▸ **Prompt**: Reproduce the following material exactly, including every line.

▸ **Excerpted data**:

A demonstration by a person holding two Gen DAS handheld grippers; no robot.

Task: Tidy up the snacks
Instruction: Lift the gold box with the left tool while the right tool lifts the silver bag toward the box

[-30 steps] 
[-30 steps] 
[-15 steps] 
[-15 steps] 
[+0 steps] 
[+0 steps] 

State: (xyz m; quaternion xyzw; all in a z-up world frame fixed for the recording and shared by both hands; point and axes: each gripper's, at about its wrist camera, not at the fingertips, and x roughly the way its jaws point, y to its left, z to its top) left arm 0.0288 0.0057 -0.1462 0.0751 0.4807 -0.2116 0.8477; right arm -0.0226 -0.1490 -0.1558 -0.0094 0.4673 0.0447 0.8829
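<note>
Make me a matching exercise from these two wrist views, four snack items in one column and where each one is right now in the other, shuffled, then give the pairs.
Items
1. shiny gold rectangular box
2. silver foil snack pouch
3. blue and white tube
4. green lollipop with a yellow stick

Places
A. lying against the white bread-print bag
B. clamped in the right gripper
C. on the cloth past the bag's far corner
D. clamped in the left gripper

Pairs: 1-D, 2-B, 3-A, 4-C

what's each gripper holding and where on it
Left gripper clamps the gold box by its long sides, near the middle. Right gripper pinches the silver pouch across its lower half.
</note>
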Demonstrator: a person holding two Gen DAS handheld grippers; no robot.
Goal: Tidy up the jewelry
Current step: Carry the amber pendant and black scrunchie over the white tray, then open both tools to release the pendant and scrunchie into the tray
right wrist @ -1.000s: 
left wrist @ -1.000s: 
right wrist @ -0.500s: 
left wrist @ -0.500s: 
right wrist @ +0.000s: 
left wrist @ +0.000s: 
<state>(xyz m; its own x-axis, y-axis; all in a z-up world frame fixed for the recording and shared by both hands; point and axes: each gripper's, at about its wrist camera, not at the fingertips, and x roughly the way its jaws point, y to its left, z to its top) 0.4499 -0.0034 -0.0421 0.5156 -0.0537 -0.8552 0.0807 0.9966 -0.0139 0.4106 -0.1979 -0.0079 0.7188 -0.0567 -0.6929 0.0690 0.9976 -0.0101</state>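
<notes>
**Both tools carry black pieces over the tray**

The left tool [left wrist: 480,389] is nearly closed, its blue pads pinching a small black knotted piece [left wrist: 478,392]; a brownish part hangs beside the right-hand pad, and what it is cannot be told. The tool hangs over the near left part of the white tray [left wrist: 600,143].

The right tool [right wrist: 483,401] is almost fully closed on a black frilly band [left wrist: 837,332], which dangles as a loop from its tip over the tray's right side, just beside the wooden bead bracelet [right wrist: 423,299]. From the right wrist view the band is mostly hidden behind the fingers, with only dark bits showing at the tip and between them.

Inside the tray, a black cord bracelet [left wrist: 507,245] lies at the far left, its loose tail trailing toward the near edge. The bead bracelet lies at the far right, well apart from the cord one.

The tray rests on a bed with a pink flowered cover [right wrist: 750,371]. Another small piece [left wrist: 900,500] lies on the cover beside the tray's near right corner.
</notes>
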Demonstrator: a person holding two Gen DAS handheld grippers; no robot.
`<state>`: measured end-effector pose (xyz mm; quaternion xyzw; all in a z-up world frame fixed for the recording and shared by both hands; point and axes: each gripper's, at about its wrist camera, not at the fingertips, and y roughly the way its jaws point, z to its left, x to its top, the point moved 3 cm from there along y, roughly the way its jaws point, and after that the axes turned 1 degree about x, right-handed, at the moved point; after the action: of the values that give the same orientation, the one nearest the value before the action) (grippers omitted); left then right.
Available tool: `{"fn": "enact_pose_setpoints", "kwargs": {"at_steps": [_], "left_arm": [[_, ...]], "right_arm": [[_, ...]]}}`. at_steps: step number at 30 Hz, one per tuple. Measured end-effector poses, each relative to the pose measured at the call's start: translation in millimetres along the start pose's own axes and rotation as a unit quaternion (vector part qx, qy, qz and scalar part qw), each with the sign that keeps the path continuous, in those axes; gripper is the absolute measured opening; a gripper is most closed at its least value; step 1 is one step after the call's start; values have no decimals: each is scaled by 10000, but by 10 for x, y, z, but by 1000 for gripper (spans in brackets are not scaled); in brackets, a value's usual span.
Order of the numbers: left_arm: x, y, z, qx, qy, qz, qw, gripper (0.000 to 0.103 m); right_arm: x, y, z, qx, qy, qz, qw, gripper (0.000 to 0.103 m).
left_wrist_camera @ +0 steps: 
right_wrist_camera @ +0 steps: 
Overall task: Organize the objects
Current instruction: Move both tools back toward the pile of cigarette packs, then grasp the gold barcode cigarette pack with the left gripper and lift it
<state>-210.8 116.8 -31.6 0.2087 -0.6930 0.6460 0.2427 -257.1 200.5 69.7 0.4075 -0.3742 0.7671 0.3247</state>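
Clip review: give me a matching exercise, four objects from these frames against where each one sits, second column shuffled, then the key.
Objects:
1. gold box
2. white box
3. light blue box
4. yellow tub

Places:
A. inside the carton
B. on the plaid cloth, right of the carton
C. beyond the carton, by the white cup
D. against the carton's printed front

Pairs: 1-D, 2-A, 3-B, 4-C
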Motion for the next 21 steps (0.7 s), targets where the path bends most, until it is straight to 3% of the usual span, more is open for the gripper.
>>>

▸ **Solution to the problem**:
A demonstration by a person holding two Gen DAS handheld grippers; no robot.

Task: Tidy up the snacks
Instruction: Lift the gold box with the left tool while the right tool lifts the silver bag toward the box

[-30 steps] 
[-30 steps] 
[-15 steps] 
[-15 steps] 
[+0 steps] 
[+0 steps] 

State: (xyz m; quaternion xyzw; all in a z-up world frame fixed for the recording and shared by both hands; point and axes: each gripper's, at about its wrist camera, not at the fingertips, and x roughly the way its jaws point, y to its left, z to its top) left arm 0.0288 0.0057 -0.1462 0.0751 0.4807 -0.2116 0.8477; right arm -0.0226 -0.1490 -0.1558 -0.0094 0.4673 0.0447 0.8829
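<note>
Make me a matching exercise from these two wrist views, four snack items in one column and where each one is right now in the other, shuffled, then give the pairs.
Items
1. shiny gold rectangular box
2. silver foil snack pouch
3. blue and white tube
4. green lollipop with a yellow stick

Places
A. lying against the white bread-print bag
B. clamped in the right gripper
C. on the cloth past the bag's far corner
D. clamped in the left gripper

Pairs: 1-D, 2-B, 3-A, 4-C

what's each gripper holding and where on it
Left gripper clamps the gold box by its long sides, near the middle. Right gripper pinches the silver pouch across its lower half.
</note>
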Demonstrator: a person holding two Gen DAS handheld grippers; no robot.
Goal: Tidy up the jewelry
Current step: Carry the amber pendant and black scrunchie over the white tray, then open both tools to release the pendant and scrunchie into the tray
right wrist @ -1.000s: 
left wrist @ -1.000s: 
right wrist @ -0.500s: 
left wrist @ -0.500s: 
right wrist @ +0.000s: 
left wrist @ +0.000s: 
<state>(xyz m; its own x-axis, y-axis; all in a z-up world frame fixed for the recording and shared by both hands; point and axes: each gripper's, at about its wrist camera, not at the fingertips, and x roughly the way its jaws point, y to its left, z to its top) 0.4499 -0.0034 -0.0421 0.5156 -0.0537 -0.8552 0.0807 0.9966 -0.0139 0.4106 -0.1979 -0.0079 0.7188 -0.0567 -0.6929 0.0690 0.9976 -0.0101</state>
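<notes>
**Both tools carry black pieces over the tray**

The left tool [left wrist: 480,389] is nearly closed, its blue pads pinching a small black knotted piece [left wrist: 478,392]; a brownish part hangs beside the right-hand pad, and what it is cannot be told. The tool hangs over the near left part of the white tray [left wrist: 600,143].

The right tool [right wrist: 483,401] is almost fully closed on a black frilly band [left wrist: 837,332], which dangles as a loop from its tip over the tray's right side, just beside the wooden bead bracelet [right wrist: 423,299]. From the right wrist view the band is mostly hidden behind the fingers, with only dark bits showing at the tip and between them.

Inside the tray, a black cord bracelet [left wrist: 507,245] lies at the far left, its loose tail trailing toward the near edge. The bead bracelet lies at the far right, well apart from the cord one.

The tray rests on a bed with a pink flowered cover [right wrist: 750,371]. Another small piece [left wrist: 900,500] lies on the cover beside the tray's near right corner.
</notes>
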Demonstrator: a person holding two Gen DAS handheld grippers; no robot.
`<state>`: measured end-effector pose (xyz mm; quaternion xyzw; all in a z-up world frame fixed for the recording and shared by both hands; point and axes: each gripper's, at about its wrist camera, not at the fingertips, and y roughly the way its jaws point, z to its left, x to its top, the point moved 3 cm from there along y, roughly the way its jaws point, and after that the axes turned 1 degree about x, right-handed, at the moved point; after the action: of the values that give the same orientation, the one nearest the value before the action) (grippers omitted); left then right.
Available tool: `{"fn": "enact_pose_setpoints", "kwargs": {"at_steps": [_], "left_arm": [[_, ...]], "right_arm": [[_, ...]]}}`. at_steps: step number at 30 Hz, one per tuple. Measured end-effector poses, each relative to the pose measured at the call's start: translation in millimetres along the start pose's own axes and rotation as a unit quaternion (vector part qx, qy, qz and scalar part qw), each with the sign that keeps the path continuous, in those axes; gripper is the absolute measured opening; a gripper is most closed at its least value; step 1 is one step after the call's start; values have no decimals: each is scaled by 10000, but by 10 for x, y, z, but by 1000 for gripper (spans in brackets are not scaled); in brackets, a value's usual span.
Order of the numbers: left_arm: x, y, z, qx, qy, qz, qw, gripper (0.000 to 0.103 m); right_arm: x, y, z, qx, qy, qz, qw, gripper (0.000 to 0.103 m).
left_wrist_camera @ +0 steps: 
right_wrist_camera @ +0 steps: 
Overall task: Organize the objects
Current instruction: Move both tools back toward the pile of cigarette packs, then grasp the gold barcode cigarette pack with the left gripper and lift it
<state>-210.8 116.8 -31.6 0.2087 -0.6930 0.6460 0.2427 -257.1 200.5 69.7 0.4075 -0.3742 0.7671 0.3247</state>
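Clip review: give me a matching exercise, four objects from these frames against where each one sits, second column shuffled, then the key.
Objects:
1. gold box
2. white box
3. light blue box
4. yellow tub

Places:
A. inside the carton
B. on the plaid cloth, right of the carton
C. beyond the carton, by the white cup
D. against the carton's printed front

Pairs: 1-D, 2-A, 3-B, 4-C
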Motion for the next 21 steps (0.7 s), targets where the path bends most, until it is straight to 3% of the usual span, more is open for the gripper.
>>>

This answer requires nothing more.